Knee osteoarthritis patients better walk & get-off the golf cart
New research from the Shirley Ryan Ability Lab and Northwestern Medicine has found, for the first time, that walking the course provides significantly higher health benefits and is not associated with increased pain, cartilage breakdown or inflammation.
This study is the first comparing the health benefits of walking the golf course versus using a cart, as well as the first to use a blood-based biomarker analysis in knee osteoarthritis during a prolonged sporting event. The findings will be presented April 28 at the Osteoarthritis Research Society International Annual Meeting in Liverpool, England.
The health benefits of golf have decreased as the number of people who ride the course has increased over the past 20 years. In the late 1980s, 45 percent of all rounds of golf were played with a golf cart. By 2006, 69 percent of rounds were played with a cart. During this same time period, activity has decreased among Americans, while obesity has increased.
“Individuals with knee osteoarthritis are often concerned about pain and may be more likely to use a golf cart,” said lead study author Dr.
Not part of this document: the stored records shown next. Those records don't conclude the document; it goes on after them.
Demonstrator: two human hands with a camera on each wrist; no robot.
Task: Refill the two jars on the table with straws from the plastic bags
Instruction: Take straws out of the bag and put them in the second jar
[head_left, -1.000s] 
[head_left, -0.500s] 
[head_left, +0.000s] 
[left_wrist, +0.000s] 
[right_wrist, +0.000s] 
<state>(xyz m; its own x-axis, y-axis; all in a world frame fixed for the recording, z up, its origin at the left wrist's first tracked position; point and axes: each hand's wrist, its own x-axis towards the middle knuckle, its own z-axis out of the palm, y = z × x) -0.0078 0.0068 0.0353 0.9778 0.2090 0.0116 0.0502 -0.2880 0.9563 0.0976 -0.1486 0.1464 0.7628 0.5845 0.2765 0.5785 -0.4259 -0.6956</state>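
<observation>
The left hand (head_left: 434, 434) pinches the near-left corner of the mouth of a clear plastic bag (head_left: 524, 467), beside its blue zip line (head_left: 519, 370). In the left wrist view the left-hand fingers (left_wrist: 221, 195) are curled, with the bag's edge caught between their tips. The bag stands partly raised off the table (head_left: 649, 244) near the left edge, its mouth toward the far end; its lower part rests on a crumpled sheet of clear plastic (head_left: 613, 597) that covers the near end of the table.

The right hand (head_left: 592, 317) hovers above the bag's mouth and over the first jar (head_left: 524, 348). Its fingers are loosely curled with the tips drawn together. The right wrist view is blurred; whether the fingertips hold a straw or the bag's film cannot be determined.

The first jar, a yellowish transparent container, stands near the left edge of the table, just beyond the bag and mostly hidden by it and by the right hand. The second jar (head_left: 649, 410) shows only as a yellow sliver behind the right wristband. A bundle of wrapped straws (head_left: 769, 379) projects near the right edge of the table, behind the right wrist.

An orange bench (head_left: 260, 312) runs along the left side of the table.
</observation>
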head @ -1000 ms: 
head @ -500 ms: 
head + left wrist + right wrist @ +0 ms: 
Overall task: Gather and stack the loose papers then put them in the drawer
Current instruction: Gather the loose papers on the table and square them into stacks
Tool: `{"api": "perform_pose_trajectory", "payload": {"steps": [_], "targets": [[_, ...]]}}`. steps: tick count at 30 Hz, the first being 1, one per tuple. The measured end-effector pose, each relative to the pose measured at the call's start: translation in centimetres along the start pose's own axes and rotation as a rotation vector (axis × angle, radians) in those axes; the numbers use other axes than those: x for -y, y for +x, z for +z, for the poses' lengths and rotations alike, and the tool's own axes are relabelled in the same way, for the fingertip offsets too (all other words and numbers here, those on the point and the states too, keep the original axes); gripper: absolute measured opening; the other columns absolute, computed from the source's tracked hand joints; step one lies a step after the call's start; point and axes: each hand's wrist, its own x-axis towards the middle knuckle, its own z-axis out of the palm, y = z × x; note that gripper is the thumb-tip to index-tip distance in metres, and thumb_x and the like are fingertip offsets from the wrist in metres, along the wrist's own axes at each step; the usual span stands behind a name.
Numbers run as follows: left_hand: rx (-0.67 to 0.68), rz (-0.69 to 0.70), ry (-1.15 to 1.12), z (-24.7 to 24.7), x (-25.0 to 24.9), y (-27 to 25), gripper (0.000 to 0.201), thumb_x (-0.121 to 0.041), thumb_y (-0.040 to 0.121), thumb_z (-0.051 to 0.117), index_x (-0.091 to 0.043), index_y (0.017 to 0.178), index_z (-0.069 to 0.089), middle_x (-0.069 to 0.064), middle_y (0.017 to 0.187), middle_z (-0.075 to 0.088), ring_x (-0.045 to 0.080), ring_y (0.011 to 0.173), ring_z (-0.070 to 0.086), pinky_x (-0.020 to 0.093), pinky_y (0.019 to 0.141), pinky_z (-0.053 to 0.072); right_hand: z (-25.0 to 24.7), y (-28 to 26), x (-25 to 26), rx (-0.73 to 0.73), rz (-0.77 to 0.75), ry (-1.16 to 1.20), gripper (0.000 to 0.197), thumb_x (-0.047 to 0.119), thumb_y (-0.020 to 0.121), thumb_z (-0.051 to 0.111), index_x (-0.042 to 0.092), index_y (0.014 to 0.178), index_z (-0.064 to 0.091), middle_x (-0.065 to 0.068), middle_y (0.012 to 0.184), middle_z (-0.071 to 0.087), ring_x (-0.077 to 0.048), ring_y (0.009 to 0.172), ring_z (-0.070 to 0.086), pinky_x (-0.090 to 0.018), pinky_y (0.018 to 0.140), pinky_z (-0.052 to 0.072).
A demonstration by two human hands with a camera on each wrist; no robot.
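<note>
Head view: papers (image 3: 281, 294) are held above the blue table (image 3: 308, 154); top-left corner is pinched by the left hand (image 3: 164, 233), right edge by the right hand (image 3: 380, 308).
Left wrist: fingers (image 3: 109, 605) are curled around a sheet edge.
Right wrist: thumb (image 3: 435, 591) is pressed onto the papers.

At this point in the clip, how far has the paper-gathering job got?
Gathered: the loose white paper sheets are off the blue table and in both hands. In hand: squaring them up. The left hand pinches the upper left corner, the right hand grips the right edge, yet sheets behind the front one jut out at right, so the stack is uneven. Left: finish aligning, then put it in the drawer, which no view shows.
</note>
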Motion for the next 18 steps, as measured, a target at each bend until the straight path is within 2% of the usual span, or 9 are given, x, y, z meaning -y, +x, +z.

Prakash Jayabalan, a physician scientist at the Shirley Ryan AbilityLab and an assistant professor of physical medicine and rehabilitation at Northwestern University Feinberg School of Medicine.
“However, through sophisticated blood-based biomarker analysis, this study has shown that golfers with knee osteoarthritis do not need to be concerned about worsening their disease through walking the course. In fact, walking provides the best health benefit,” Jayabalan said.